— Не боишься? — Пегильян искоса глянул на Гильема, усмехнулся. Похоже, все его россказни так и не смогли отравить радости вчерашнего жоглара — с сегодняшнего дня он начинал работать самостоятельно.
Как и предсказывал трубадур, Гильем Кабрера недолго задержался в жогларах. Проведя два года в разъездах вместе с учителем, он окончательно отшлифовал собственную манеру исполнения, научился чувствовать настроение и ожидания слушателей; и все это время он не переставал сочинять.
Покинув Омела, Гильем первое время чувствовал себя как сорванный ветром листок, — рос себе и рос, держась за ветку, и вдруг на поди — ни ветки, ни друзей-листьев, рвануло, дернуло — лети, дружок, не загащивайся! Первые дни пути он все ждал, что Пегильян скажет: хватит, мол, я пошутил, возвращаемся… тебе ж еще учиться и учиться. Но трубадур и не думал поворачивать поводья, и Гильем шел рядом, держась за стремя, привыкая и понемногу приходя в себя. Почему-то он очень быстро забывал. Так, попав в школу Омела, он почти не вспоминал об отчем доме. И теперь и замок, и школа уплывали, исчезали из его памяти. Не покидали ее только Бернар. И Тибор.
Друга Гильему ощутимо не хватало; он скучал по нему. А Тибор… после того памятного сна Гильем боялся даже подумать о ней, словно мысли могли вновь вызвать к жизни те чудовищные грезы. Но сны его, со времени ухода из Омела, стали тихими, гладкими и ровными, как воды лесного озера; из них исчезли страхи и волнения, и, просыпаясь, Гильем не мог вспомнить, о чем они были… оставалось только ощущение безопасности и покоя. Поэтому он позволил себе вспоминать девушку. И затосковал.
Он смотрел на заходящее солнце — и вспоминал облачный сургуч ее губ. Он слышал утренний щебет птиц — и вспоминал, как трепетали ресницы Тибор, когда она бросала ему прощальный взгляд.
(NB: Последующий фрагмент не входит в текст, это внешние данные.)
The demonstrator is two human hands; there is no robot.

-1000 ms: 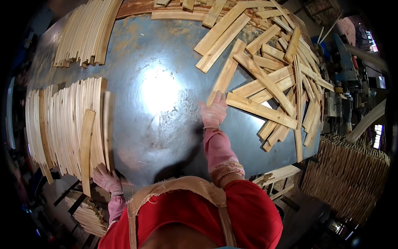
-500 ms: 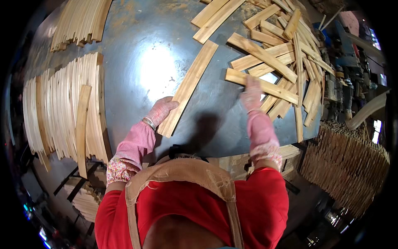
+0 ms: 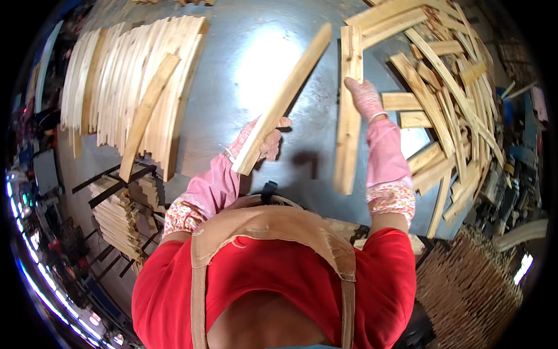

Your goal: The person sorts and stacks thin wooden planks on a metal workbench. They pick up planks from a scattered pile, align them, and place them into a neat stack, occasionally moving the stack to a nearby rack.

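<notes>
My left hand (image 3: 260, 139), in a pinkish work glove, is closed around the near end of a wooden slat (image 3: 289, 93). That slat is tilted on its edge, its far end pointing away and to the right. My right hand (image 3: 365, 98), gloved alike, grips the right edge of a second wooden slat (image 3: 347, 136), which lies lengthwise in front of me. The thumb rests on its upper face; the fingers underneath are hidden. To the right of that hand spreads a loose heap of slats (image 3: 427, 99).
On the left, a row of slats stands packed side by side (image 3: 128, 87), with one loose slat (image 3: 150, 116) across it. The grey metal tabletop (image 3: 232, 110) reflects a bright light. Stacked wood stands below at left (image 3: 116, 215) and at lower right (image 3: 465, 285).
My left hand has turned its slat up onto its edge. My right hand has taken a slat from the heap and drawn it left, turning it lengthwise. The view has shifted.
</notes>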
Он опускал пальцы в прохладу ручья — и вспоминал голубоватую, бьющуюся жилку на ее горле. Слишком много воспоминаний жило в его душе, слишком тесна оказалась она для непознанного счастья, истомившего бедного жоглара. Ему оставалось только одно. Кансоны… кансоны, звенящие тоской и ликованием, и тенсоны с собственным разумом, и альба, написанная о том, чего никогда не было. Песни Гильема были так хороши, что сам Пегильян пытался их исполнять; но очень скоро трубадур понял, что не в силах передать эту сладостную напасть первой любви. А голос Гильема, как нарочно, обрел небывалую прежде выразительность: исчезла вкрадчивость, так раздражавшая самого жоглара, появились низкие, гортанно-тоскливые обертоны. Голос юноши стал похож на драгоценный мех, расшитый тонкой золотой нитью.